The private bank of one of France’s biggest banks – BNP Paribas – has been fined $700,000 (£350,000) for allowing a senior manager to steal money from clients.
The Financial Services Authority (FSA) said controls in the bank’s London office were so weak that the employee had been able to take $3m (£1.4m).
The theft took place in 13 stages between February 2002 and March 2005.
BNP Paribas Private Bank said it took the findings very seriously and it had fully co-operated with the inquiry.
“The case consisted of a former employee who abused their position by committing a sophisticated fraud against the Private Bank,” the bank said.
“No clients lost any money as a result of this fraud.”
he employee had forged the clients’ signatures on bogus instructions and falsified other bank documents.
Margaret Cole, FSA Director of Enforcement, said this was unacceptable.
“BNPP Private Bank’s failures exposed clients’ accounts to the risk of fraud,” she said.
“This is a warning to other firms that we are raising our game in this area and expect them to follow suit.
“We will not hesitate to take action against any firm found wanting,” she warned.
The FSA discovered that the BNPP Private Bank branch, which deals with wealthy customers, had had no effective method for checking transactions worth more than $20,000 (£10,000) from its clients’ accounts.
This meant that basic checks on signatures and authorisations were not applied to internal transfers between different customer accounts.
The regulator said the theft was particularly serious because the bank’s slack controls had let the fraud take place over a long period of time, during which it had also failed to detect an attempted cover-up.
The bank had also been slow to improve its controls once the matter had come to light, the FSA said.
BNPP Private Bank said that a comprehensive review had since been conducted, “involving an independent report that verified our processes, systems and controls, which we now consider to be amongst the best in the industry”.

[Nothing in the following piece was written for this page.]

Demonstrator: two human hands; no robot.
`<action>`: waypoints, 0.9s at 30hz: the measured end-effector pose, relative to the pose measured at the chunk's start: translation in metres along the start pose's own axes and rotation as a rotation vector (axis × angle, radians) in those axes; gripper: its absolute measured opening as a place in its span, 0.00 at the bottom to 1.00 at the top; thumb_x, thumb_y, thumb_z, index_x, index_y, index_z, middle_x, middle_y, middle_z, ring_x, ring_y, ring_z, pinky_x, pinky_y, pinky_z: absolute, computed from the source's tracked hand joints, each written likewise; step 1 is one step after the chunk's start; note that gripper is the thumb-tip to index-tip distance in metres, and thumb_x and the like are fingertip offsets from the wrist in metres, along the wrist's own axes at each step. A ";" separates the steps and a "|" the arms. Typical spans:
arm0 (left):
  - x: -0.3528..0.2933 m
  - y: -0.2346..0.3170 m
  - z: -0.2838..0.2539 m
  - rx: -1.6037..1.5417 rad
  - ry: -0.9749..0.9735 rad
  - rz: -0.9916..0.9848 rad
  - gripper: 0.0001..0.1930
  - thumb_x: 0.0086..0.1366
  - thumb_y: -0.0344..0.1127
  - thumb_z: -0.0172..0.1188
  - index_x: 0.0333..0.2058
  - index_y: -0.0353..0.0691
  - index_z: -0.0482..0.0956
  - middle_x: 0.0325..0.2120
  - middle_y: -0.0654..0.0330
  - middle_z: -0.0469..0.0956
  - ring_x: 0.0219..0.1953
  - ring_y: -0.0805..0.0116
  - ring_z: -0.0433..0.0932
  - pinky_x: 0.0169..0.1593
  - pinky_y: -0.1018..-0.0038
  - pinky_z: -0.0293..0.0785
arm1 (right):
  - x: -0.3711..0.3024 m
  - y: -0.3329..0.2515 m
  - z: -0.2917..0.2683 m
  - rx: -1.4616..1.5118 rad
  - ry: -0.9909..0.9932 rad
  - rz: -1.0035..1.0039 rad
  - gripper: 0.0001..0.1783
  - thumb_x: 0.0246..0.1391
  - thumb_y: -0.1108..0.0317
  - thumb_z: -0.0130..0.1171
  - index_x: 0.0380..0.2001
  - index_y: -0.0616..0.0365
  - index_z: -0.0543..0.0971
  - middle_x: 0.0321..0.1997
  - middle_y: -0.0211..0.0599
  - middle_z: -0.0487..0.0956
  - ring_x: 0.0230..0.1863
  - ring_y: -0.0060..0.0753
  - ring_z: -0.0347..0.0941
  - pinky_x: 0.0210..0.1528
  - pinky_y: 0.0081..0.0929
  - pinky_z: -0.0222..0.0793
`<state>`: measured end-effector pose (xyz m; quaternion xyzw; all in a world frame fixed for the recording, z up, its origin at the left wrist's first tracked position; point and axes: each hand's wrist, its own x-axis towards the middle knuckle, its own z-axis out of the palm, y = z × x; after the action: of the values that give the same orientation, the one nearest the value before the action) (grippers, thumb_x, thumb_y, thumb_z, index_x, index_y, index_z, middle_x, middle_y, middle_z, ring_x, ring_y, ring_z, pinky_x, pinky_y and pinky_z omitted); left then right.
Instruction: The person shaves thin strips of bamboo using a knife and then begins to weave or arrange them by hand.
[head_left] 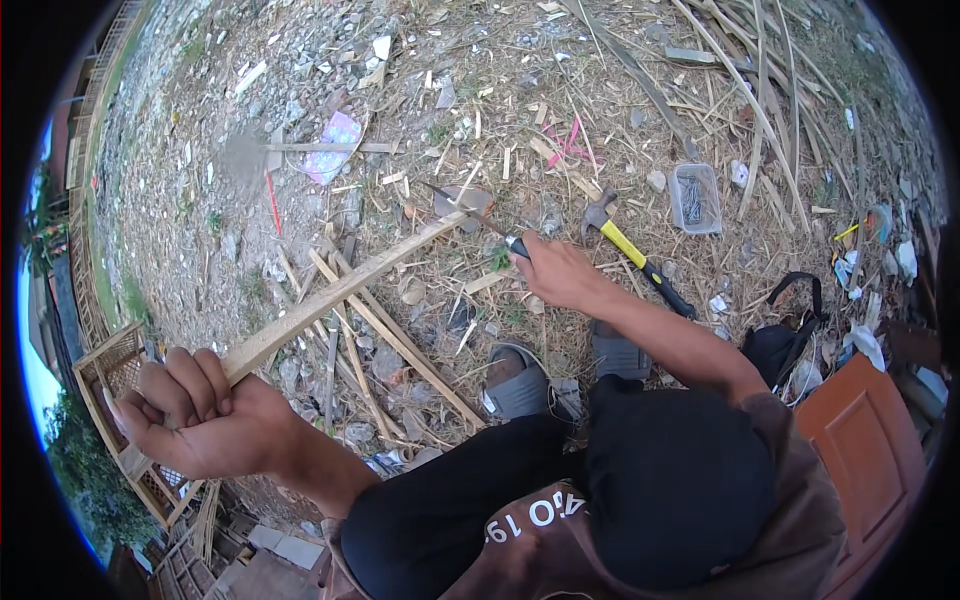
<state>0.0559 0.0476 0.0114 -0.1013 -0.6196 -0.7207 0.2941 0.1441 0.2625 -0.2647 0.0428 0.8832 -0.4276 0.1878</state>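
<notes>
My left hand (205, 410) is closed around the near end of a long pale wooden strip (345, 285). The strip slants away to the right, its far end over a flat brownish piece (478, 201) on the ground. In my right hand (562, 270) is the dark handle of a knife (490, 225), gripped firmly. The thin blade points up and left, crossing the strip's far tip; whether it cuts into the wood cannot be made out. Just right of my right hand lies a claw hammer (622, 242) with a yellow and black handle.
A clear plastic box (695, 198) of nails stands beyond the hammer. Loose wooden strips (400, 345) lie under the held one, and more (765, 110) are piled far right. A pink ribbon (570, 145), a red stick (273, 203) and a black bag (782, 345) lie around on rubble-strewn ground.
</notes>
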 end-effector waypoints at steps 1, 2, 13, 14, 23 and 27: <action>0.000 0.001 -0.002 0.046 0.032 -0.008 0.18 0.75 0.39 0.41 0.22 0.51 0.51 0.13 0.72 0.48 0.13 0.84 0.46 0.15 0.82 0.41 | -0.003 -0.013 0.001 0.059 -0.039 0.015 0.16 0.65 0.61 0.49 0.41 0.67 0.68 0.20 0.58 0.77 0.25 0.64 0.77 0.30 0.56 0.71; -0.001 0.001 -0.005 0.093 0.062 -0.015 0.18 0.75 0.39 0.41 0.22 0.51 0.51 0.13 0.72 0.48 0.13 0.84 0.46 0.15 0.82 0.41 | -0.008 -0.024 0.001 0.119 -0.077 0.032 0.16 0.65 0.61 0.49 0.41 0.66 0.68 0.20 0.58 0.76 0.26 0.64 0.76 0.30 0.56 0.70; 0.001 0.000 -0.012 0.033 0.058 -0.030 0.19 0.76 0.40 0.41 0.21 0.50 0.53 0.13 0.72 0.48 0.13 0.83 0.45 0.14 0.82 0.40 | -0.016 -0.022 0.002 0.145 -0.056 0.039 0.19 0.67 0.55 0.47 0.42 0.64 0.67 0.22 0.58 0.76 0.28 0.65 0.76 0.33 0.57 0.68; 0.002 -0.001 -0.011 0.084 0.114 -0.007 0.19 0.76 0.39 0.41 0.21 0.50 0.53 0.13 0.72 0.48 0.13 0.83 0.45 0.14 0.83 0.41 | -0.017 -0.031 0.001 0.234 -0.070 -0.055 0.19 0.68 0.54 0.46 0.43 0.63 0.66 0.22 0.57 0.76 0.28 0.63 0.76 0.32 0.55 0.67; 0.001 0.004 -0.042 -0.204 -0.297 -0.013 0.18 0.76 0.42 0.43 0.23 0.50 0.56 0.10 0.74 0.52 0.10 0.85 0.49 0.14 0.84 0.44 | -0.033 -0.074 -0.027 0.413 0.017 -0.231 0.17 0.67 0.54 0.47 0.40 0.60 0.67 0.20 0.52 0.75 0.21 0.60 0.74 0.27 0.51 0.68; -0.001 0.008 -0.036 -0.202 -0.337 -0.009 0.18 0.76 0.42 0.43 0.24 0.51 0.56 0.09 0.75 0.52 0.10 0.86 0.48 0.15 0.85 0.46 | -0.016 -0.044 -0.014 0.323 0.103 -0.272 0.15 0.67 0.57 0.48 0.40 0.60 0.68 0.18 0.51 0.75 0.22 0.59 0.75 0.25 0.49 0.69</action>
<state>0.0693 0.0132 0.0098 -0.2469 -0.5851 -0.7533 0.1712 0.1443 0.2465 -0.2186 -0.0253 0.8094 -0.5821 0.0737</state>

This is the first time that a bank dealing with private customers has been fined because of poor measures to prevent fraud.
But the regulator’s action is in a long line of fines levied on financial organisations generally.
In the past two years the FSA has also fined the Nationwide building society, Capita financial administrators, and the Kyte financial trading firm, for having weak internal anti-fraud controls.